● **TASK ITEM**
Print every line below that comes at or after the line containing "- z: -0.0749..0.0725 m", exactly as written.

****************

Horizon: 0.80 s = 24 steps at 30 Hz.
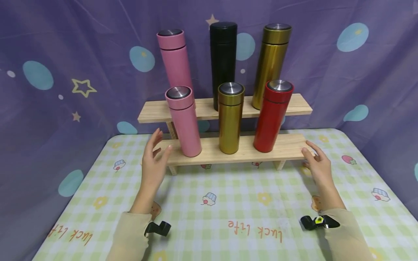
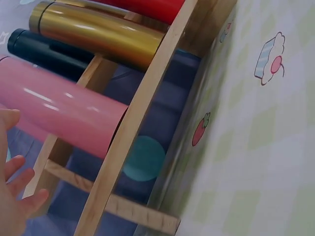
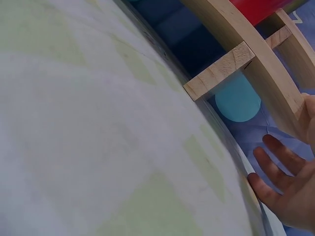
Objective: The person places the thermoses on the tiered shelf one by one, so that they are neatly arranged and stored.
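Note:
A two-tier wooden shelf (image 1: pixel 209 158) carries several vacuum flasks. On its lower board stand a pink flask (image 1: pixel 184 123), a gold flask (image 1: pixel 230 123) and a red flask (image 1: pixel 273 116). Behind them, the upper board holds another pink flask (image 1: pixel 175 59), a black flask (image 1: pixel 224 61) and a taller-standing gold flask (image 1: pixel 273 58). My left hand (image 1: pixel 154 159) is beside the lower board's left end, fingers apart, holding nothing, left of the front pink flask. At the board's right end, my right hand (image 1: pixel 319 166) has its thumb at the corner; the right wrist view shows its other fingers loosely extended.
A green-and-white checked cloth (image 1: pixel 241 203) with printed cupcakes, flowers and lettering covers the table. Close behind the shelf hangs a purple curtain (image 1: pixel 98 32) with blue dots and stars. A black wrist camera (image 1: pixel 158 228) sits on the left sleeve, another (image 1: pixel 319 222) on the right.

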Each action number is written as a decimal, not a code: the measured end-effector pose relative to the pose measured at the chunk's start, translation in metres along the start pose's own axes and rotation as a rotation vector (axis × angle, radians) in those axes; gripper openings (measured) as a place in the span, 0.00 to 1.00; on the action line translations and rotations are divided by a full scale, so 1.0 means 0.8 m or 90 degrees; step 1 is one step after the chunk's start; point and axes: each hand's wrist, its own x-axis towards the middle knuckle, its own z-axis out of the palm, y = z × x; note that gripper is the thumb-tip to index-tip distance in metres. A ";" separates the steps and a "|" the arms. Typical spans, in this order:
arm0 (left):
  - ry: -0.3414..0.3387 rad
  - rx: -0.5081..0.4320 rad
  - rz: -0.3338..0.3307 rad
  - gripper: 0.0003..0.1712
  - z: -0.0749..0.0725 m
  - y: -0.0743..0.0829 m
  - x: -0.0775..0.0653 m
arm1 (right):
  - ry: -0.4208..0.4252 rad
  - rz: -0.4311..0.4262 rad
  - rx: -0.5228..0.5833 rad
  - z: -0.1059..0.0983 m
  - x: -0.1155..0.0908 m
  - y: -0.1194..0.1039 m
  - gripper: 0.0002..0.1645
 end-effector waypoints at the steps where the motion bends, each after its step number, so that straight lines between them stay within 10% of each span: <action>1: 0.002 0.007 -0.003 0.34 -0.003 0.007 -0.003 | -0.002 0.002 0.001 -0.001 -0.001 0.000 0.38; 24: 0.006 0.173 0.055 0.31 -0.070 -0.019 -0.040 | -0.032 -0.101 -0.215 -0.055 -0.038 -0.024 0.37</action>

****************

● **ANSWER TO THE PROBLEM**
  - z: -0.0749..0.0725 m
  - y: -0.0743..0.0829 m
  - x: -0.0775..0.0653 m
arm1 (right):
  - ry: -0.4208..0.4252 rad
  - rz: -0.4311..0.4262 rad
  - rx: -0.5228..0.5833 rad
  - z: -0.1059..0.0983 m
  - x: -0.1155..0.0908 m
  - y: -0.1194..0.1039 m
  - gripper: 0.0002..0.1645
 end-effector waypoints at the steps where the motion bends, each after its step number, so that straight lines between them stay within 10% of each span: <action>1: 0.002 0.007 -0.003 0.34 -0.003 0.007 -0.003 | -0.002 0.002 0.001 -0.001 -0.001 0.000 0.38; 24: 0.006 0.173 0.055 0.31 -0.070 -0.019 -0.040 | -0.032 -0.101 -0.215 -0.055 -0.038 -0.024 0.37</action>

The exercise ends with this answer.